At the same time, this book is an obvious gift idea for a younger railfan who is just starting out. Several introductory sections, including Fred W. Frailey's "Six ways to be a Smarter Train Watcher" and Jeff Wilson's "Basics for Photographing Trains" are excellent for introducing new people into the hobby.
The train-watching locations are arranged alphabetically by state. Individual listings differ in the amount of detail provided. Certain locations, such as Kansas City Union Station don't come with a photo or map but a quick perusal of the text tells you all you need to know. These are referred to as "condensed listings" and might get fleshed out in future editions.

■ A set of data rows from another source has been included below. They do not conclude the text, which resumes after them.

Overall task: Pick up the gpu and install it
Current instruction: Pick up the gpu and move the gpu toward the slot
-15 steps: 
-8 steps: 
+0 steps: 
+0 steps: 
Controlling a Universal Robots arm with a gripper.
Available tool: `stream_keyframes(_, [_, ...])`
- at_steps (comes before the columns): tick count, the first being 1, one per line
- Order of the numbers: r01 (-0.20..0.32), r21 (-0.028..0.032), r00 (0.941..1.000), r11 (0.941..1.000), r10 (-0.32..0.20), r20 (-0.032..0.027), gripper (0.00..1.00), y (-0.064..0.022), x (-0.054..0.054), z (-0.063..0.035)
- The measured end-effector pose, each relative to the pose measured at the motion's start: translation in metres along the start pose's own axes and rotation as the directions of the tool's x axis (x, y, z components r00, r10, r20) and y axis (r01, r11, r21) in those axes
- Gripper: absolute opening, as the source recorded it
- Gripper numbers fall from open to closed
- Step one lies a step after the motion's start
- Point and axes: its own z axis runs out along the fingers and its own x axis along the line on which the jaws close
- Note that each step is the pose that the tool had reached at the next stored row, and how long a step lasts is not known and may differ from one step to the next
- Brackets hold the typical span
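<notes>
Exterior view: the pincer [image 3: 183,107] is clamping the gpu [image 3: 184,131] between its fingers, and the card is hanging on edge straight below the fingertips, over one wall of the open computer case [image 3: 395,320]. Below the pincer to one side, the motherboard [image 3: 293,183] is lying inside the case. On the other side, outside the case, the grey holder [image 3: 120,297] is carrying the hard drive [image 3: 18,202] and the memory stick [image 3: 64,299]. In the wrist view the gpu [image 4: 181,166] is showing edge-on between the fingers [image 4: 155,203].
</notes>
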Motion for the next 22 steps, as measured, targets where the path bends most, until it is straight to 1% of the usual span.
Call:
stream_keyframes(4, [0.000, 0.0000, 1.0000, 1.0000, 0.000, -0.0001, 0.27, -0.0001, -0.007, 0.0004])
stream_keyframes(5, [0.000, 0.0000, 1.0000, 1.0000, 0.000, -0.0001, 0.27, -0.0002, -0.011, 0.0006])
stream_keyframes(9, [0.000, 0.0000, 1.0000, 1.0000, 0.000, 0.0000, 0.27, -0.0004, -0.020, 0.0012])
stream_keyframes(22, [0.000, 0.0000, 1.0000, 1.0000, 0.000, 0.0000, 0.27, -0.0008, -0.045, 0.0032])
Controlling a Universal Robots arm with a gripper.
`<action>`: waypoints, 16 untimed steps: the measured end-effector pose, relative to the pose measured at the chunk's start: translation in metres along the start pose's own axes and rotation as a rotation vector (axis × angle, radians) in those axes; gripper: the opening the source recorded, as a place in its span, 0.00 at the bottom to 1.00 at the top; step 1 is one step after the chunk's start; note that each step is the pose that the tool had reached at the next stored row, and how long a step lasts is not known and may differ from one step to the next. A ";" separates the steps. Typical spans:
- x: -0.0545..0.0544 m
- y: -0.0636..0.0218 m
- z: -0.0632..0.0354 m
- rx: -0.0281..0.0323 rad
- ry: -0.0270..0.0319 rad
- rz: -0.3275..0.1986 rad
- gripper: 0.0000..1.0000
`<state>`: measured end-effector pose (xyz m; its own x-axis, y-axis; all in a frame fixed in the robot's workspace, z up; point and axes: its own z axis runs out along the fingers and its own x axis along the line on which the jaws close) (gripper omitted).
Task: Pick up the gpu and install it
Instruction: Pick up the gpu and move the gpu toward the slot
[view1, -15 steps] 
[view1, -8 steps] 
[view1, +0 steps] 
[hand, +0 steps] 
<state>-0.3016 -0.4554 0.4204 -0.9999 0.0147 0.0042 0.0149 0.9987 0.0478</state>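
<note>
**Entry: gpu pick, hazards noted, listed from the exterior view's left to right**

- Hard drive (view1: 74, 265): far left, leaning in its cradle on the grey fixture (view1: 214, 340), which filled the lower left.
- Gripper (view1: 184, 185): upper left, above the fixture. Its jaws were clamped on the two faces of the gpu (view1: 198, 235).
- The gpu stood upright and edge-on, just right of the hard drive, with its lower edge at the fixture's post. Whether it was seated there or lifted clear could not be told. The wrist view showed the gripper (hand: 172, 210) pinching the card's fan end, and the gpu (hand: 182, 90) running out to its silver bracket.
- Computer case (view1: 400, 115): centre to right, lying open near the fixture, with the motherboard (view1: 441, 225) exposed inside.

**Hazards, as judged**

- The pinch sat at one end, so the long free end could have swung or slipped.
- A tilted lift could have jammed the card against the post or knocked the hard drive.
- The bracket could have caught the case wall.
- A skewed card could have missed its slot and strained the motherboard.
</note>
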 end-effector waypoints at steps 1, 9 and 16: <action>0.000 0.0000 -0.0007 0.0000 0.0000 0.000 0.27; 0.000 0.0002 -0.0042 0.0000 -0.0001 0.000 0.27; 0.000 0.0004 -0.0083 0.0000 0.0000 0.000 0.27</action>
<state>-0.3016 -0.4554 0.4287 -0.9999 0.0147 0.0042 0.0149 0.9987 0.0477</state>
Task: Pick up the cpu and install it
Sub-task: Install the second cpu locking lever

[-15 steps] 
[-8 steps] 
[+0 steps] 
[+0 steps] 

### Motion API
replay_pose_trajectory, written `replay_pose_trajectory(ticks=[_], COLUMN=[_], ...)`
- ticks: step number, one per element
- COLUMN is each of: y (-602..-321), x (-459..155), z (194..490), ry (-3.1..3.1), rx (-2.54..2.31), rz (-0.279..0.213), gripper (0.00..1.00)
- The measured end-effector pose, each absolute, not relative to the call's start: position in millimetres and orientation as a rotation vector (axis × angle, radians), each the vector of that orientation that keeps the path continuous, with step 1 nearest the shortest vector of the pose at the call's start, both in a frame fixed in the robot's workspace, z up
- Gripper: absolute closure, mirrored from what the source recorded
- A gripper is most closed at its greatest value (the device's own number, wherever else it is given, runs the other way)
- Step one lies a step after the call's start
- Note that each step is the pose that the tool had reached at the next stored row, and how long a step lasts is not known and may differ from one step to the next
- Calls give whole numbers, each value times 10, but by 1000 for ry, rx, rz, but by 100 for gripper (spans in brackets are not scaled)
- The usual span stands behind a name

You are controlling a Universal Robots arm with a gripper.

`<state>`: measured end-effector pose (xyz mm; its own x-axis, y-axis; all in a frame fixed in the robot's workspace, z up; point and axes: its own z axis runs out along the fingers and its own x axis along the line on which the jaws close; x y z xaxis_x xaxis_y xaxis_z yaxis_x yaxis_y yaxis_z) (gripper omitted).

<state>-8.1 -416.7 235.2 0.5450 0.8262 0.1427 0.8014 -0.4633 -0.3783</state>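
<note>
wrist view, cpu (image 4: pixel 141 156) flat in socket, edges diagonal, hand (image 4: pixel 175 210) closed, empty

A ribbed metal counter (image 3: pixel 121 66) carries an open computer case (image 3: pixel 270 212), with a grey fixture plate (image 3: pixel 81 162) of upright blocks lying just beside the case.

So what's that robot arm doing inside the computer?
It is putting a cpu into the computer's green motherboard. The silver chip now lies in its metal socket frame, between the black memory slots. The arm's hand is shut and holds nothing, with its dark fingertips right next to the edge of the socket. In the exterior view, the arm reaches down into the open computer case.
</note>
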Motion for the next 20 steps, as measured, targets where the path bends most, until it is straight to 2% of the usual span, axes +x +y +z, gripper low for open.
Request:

Other locations have more comprehensive listings including a map, photograph, radio frequencies, description of train activity and expanded text including things for normal people to do.
A review of a typical entry is useful. On pages 168-169 is the listing for Bound Brook NJ has two maps; one showing the station-area detail and the other going out about 6 miles to illustrate the greater Bound Brook area. The photo shows a CSX westbound heading into the setting sun and I don't think it would have come out as nice on film. One can quickly read the listing and quickly figure out what to do.
This book is a handy reference, to be consulted when planning a trip to a "new" state. The reader can quickly determine locations of interest and factor in side activities for the non-railfans in the group. It will pay off on family vacations by reducing time-wasting searches.